Logo Questions Linux Laravel Mysql Ubuntu Git Menu
 

How can I use 100% of VRAM on a secondary GPU from a single process on windows 10?

This is on windows 10 computer with no monitor attached to the Nvidia card. I've included output from nvida-smi showing > 5.04G was available.

Here is the tensorflow code asking it to allocate just slightly more than I had seen previously: (I want this to be as close as possible to memory fraction=1.0)

config = tf.ConfigProto()
#config.gpu_options.allow_growth=True
config.gpu_options.per_process_gpu_memory_fraction=0.84
config.log_device_placement=True
sess = tf.Session(config=config)

Just before running the above line in a jupyter notebook I ran nvida-smi:

    +-----------------------------------------------------------------------------+
| NVIDIA-SMI 376.51                 Driver Version: 376.51                    |
|-------------------------------+----------------------+----------------------+
| GPU  Name            TCC/WDDM | Bus-Id        Disp.A | Volatile Uncorr. ECC |
| Fan  Temp  Perf  Pwr:Usage/Cap|         Memory-Usage | GPU-Util  Compute M. |
|===============================+======================+======================|
|   0  GeForce GTX 106... WDDM  | 0000:01:00.0     Off |                  N/A |
|  0%   27C    P8     5W / 120W |     43MiB /  6144MiB |      0%      Default |
+-------------------------------+----------------------+----------------------+

+-----------------------------------------------------------------------------+
| Processes:                                                       GPU Memory |
|  GPU       PID  Type  Process name                               Usage      |
|=============================================================================|
|  No running processes found                                                 |
+-----------------------------------------------------------------------------+

Output from TF after it successfully allocates 5.01GB, shows "failed to allocate 5.04G (5411658752 bytes) from device: CUDA_ERROR_OUT_OF_MEMORY" (you need to scroll to the right to see it below)
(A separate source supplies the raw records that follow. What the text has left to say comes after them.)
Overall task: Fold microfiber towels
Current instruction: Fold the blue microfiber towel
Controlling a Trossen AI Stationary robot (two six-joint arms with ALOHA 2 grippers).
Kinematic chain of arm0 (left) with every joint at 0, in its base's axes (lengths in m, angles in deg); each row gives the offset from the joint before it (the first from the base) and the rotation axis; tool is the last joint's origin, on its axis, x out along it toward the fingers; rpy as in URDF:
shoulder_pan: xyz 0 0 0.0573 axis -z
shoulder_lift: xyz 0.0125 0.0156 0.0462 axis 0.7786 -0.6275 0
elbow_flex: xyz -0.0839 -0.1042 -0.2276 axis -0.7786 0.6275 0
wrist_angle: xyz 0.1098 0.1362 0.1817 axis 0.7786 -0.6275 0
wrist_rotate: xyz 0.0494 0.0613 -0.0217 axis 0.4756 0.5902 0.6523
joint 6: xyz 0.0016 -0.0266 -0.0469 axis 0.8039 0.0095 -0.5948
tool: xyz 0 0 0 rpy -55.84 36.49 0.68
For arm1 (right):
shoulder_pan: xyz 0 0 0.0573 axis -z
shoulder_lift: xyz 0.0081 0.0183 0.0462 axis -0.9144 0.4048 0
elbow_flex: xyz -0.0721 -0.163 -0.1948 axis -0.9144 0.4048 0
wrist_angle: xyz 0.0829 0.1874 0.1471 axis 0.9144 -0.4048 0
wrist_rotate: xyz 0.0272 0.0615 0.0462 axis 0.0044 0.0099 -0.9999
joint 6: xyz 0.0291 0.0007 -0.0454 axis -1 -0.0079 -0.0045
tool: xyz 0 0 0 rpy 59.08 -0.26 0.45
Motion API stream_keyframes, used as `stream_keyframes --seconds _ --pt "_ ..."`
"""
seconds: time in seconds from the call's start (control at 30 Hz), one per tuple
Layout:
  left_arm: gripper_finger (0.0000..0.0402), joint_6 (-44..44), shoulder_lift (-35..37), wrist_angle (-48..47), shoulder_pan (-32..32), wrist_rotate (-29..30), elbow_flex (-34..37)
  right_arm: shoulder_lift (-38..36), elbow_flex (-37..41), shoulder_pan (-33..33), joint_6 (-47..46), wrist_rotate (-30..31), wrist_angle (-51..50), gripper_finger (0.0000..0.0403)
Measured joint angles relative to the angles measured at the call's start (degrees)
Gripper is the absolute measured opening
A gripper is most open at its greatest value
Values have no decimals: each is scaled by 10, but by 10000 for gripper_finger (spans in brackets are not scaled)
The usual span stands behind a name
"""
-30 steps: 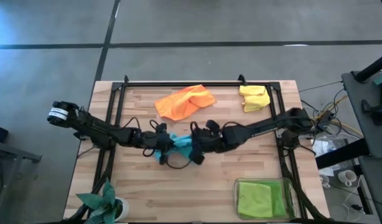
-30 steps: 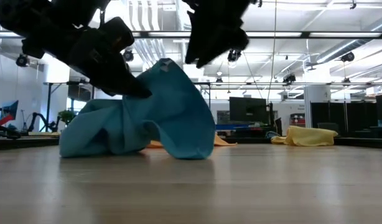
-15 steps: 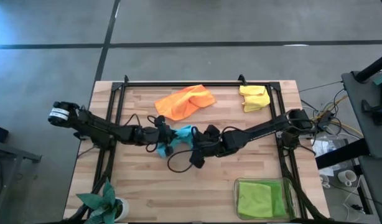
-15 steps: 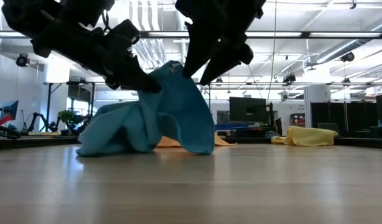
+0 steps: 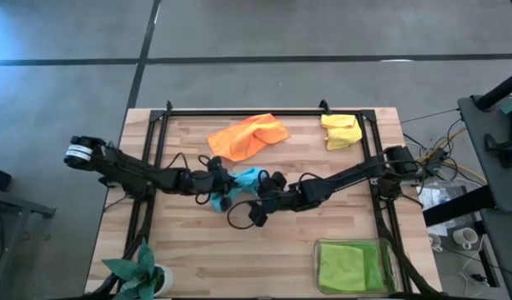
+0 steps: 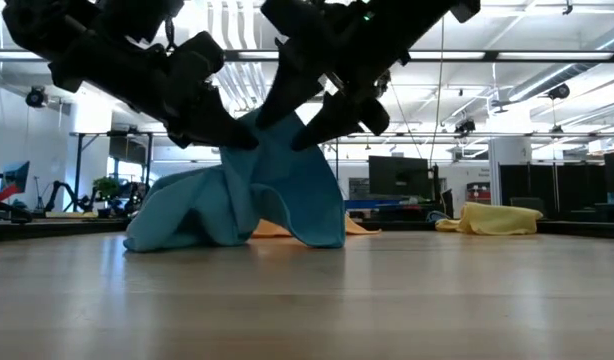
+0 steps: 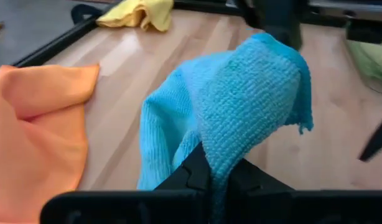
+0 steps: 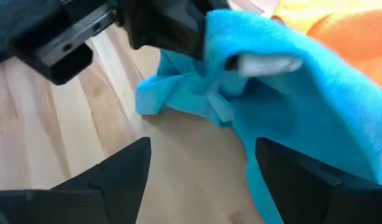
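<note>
One blue towel (image 5: 248, 178) — left end effector (image 5: 223, 188) pinching

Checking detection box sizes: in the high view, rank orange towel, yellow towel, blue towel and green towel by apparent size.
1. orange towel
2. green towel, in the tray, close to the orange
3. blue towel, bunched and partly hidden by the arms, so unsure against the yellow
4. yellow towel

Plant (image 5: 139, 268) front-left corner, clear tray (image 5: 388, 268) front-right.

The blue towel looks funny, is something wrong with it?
The blue towel is crumpled, not flat: the left hand pinches one corner up, so it hangs in a bunch on the table. Nothing looks torn.
</note>
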Motion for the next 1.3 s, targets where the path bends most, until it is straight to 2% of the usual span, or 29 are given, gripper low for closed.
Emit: stream_keyframes --seconds 0.13,0.3,0.5,0.63,1.03,1.3 --pt "0 0 20 -8 6 -5 0 0 3 0 -2 -2 -13 289" --pt "0 1 48 -20 6 -54 2 17 9 12 -4 -5 -17 290" --pt "0 1 66 -64 7 -56 3 76 -4 24 -4 -46 -13 289" --pt "0 1 73 -67 7 -61 3 100 -15 22 -4 -50 -6 283" --pt "0 0 72 -67 7 -65 6 84 -16 23 25 -49 2 278" --pt "0 0 72 -62 7 -66 6 118 -11 25 18 -52 57 272"
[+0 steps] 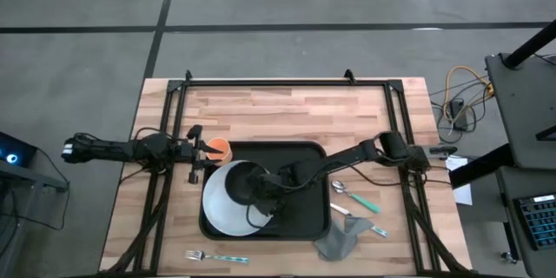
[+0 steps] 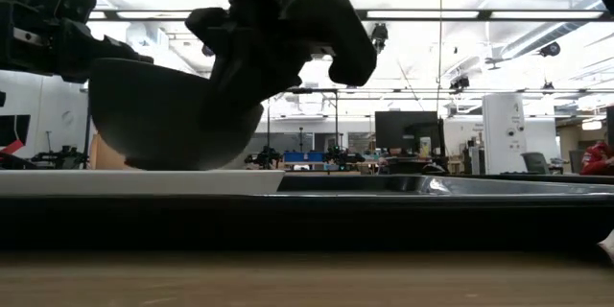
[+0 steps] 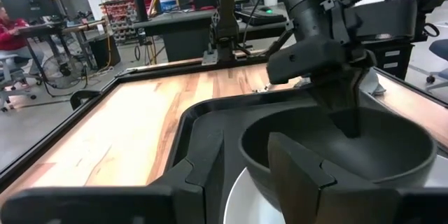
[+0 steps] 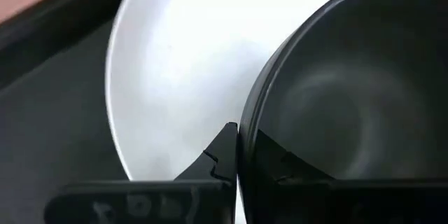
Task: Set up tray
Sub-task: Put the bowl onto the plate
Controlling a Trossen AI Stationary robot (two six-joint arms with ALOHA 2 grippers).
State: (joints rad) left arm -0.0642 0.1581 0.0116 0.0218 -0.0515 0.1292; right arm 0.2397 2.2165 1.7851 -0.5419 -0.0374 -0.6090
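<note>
While the fork [image 1: 215, 258] and the grey napkin [image 1: 340, 241] are lying nearest the table's front edge, outside the tray [image 1: 308, 217] and apparently waiting their turn, the black tray is sitting at mid-table with the white plate [image 1: 221, 208] resting on its left half. The right gripper [image 1: 261, 186] is pinching the rim of the dark bowl [image 1: 248, 182] with fingers closed tight on it, holding the bowl just above the plate, evidently for stacking. The spoon [image 1: 354, 196] is lying just right of the tray. Farther back, the left gripper [image 1: 196, 151] is clasping the orange cup [image 1: 217, 148] beside the tray's rear left corner, seemingly keeping it ready for placement.
</note>
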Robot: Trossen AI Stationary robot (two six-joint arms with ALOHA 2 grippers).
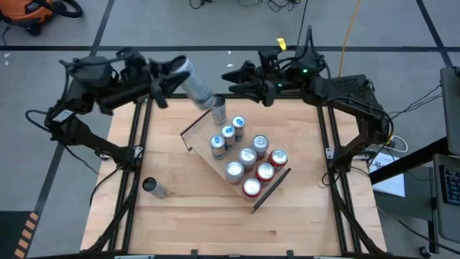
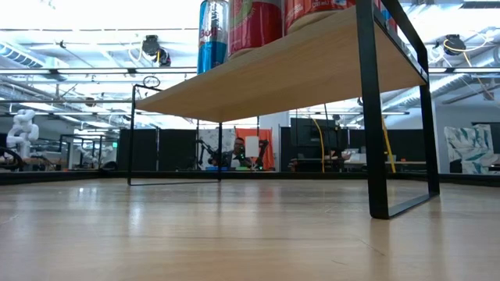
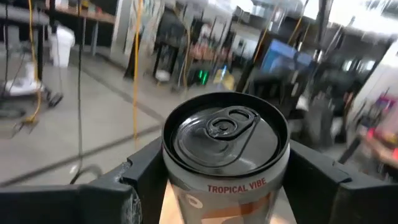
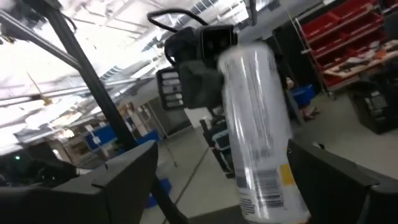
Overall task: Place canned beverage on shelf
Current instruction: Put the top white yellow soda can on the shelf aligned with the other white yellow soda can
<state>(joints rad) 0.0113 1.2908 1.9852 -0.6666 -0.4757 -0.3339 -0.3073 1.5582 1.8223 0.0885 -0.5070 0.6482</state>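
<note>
Shelf [image 1: 215, 167] mid-table, angled: nine cans on top. Tenth, silver can [image 1: 218, 111], at its far corner, clamped by left gripper [image 1: 213, 105]. Right gripper [image 1: 233, 79] nearby, fingers spread, empty. One can [image 1: 153, 187] lying on tabletop [image 1: 180, 223].

The shelf [image 1: 208, 155] is a pale, smooth wood board with a matt finish, carried on thin black metal rails [image 2: 373, 117] (flat-coated, no shine). The table [image 1: 194, 216] is light wood with visible grain and a slight sheen in the low view, framed in black metal. The can [image 3: 225, 152] in the left gripper [image 3: 217, 186] has a glossy dark metal lid and smooth printed wall, while the gripper fingers [image 3: 323, 180] look like matt black plastic.
</note>
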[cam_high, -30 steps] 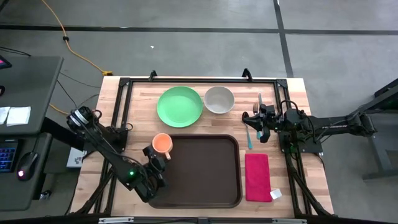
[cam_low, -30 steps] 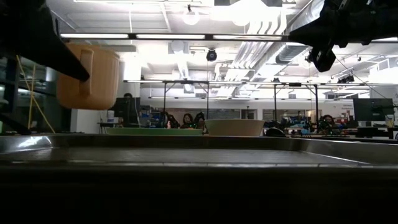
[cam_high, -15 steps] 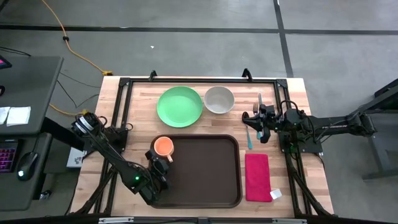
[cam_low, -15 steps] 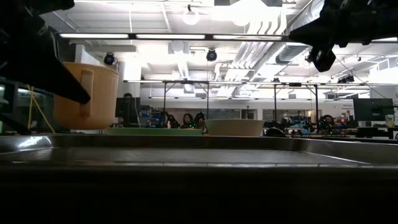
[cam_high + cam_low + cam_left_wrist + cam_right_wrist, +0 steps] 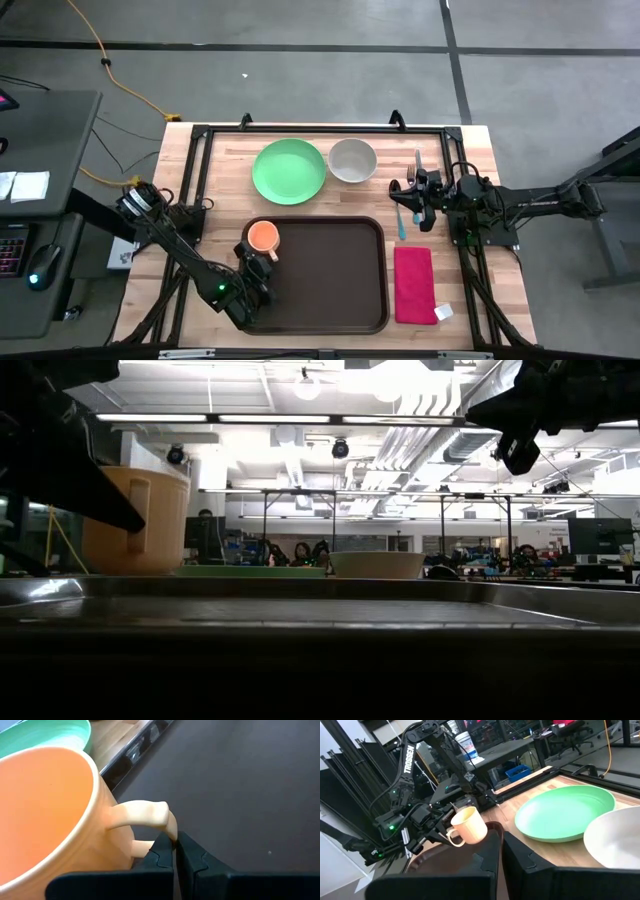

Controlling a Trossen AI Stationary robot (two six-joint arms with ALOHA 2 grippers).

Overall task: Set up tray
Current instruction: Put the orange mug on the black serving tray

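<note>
Left gripper is pinching the orange mug's handle at the tray's far-left corner, risking tipping on the rim.

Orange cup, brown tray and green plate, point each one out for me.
Orange cup (image 5: 261, 235), high view, its inside.
Brown tray (image 5: 330, 275), high view, bare floor.
Green plate (image 5: 289, 170), high view, its middle.

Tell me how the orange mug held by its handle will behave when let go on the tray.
The orange plastic-looking mug is probably light and stiff. Its wide body suggests it stands steadily on the dark brown plastic tray. Pinched only by the handle in the left gripper, it may swing slightly.
</note>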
2017-12-17 03:53:13.959871: I C:\tf_jenkins\home\workspace\rel-win\M\windows-gpu\PY\35\tensorflow\core\common_runtime\gpu\gpu_device.cc:1030] Found device 0 with properties:
name: GeForce GTX 1060 6GB major: 6 minor: 1 memoryClockRate(GHz): 1.7845
pciBusID: 0000:01:00.0
totalMemory: 6.00GiB freeMemory: 5.01GiB
2017-12-17 03:53:13.960006: I C:\tf_jenkins\home\workspace\rel-win\M\windows-gpu\PY\35\tensorflow\core\common_runtime\gpu\gpu_device.cc:1120] Creating TensorFlow device (/device:GPU:0) -> (device: 0, name: GeForce GTX 1060 6GB, pci bus id: 0000:01:00.0, compute capability: 6.1)
2017-12-17 03:53:13.961152: E C:\tf_jenkins\home\workspace\rel-win\M\windows-gpu\PY\35\tensorflow\stream_executor\cuda\cuda_driver.cc:936] failed to allocate 5.04G (5411658752 bytes) from device: CUDA_ERROR_OUT_OF_MEMORY
Device mapping:
/job:localhost/replica:0/task:0/device:GPU:0 -> device: 0, name: GeForce GTX 1060 6GB, pci bus id: 0000:01:00.0, compute capability: 6.1
2017-12-17 03:53:14.151073: I C:\tf_jenkins\home\workspace\rel-win\M\windows-gpu\PY\35\tensorflow\core\common_runtime\direct_session.cc:299] Device mapping:
/job:localhost/replica:0/task:0/device:GPU:0 -> device: 0, name: GeForce GTX 1060 6GB, pci bus id: 0000:01:00.0, compute capability: 6.1

My best guess is some policy in an Nvidia user level dll is preventing use of all of the memory (perhaps to allow for attaching a monitor?)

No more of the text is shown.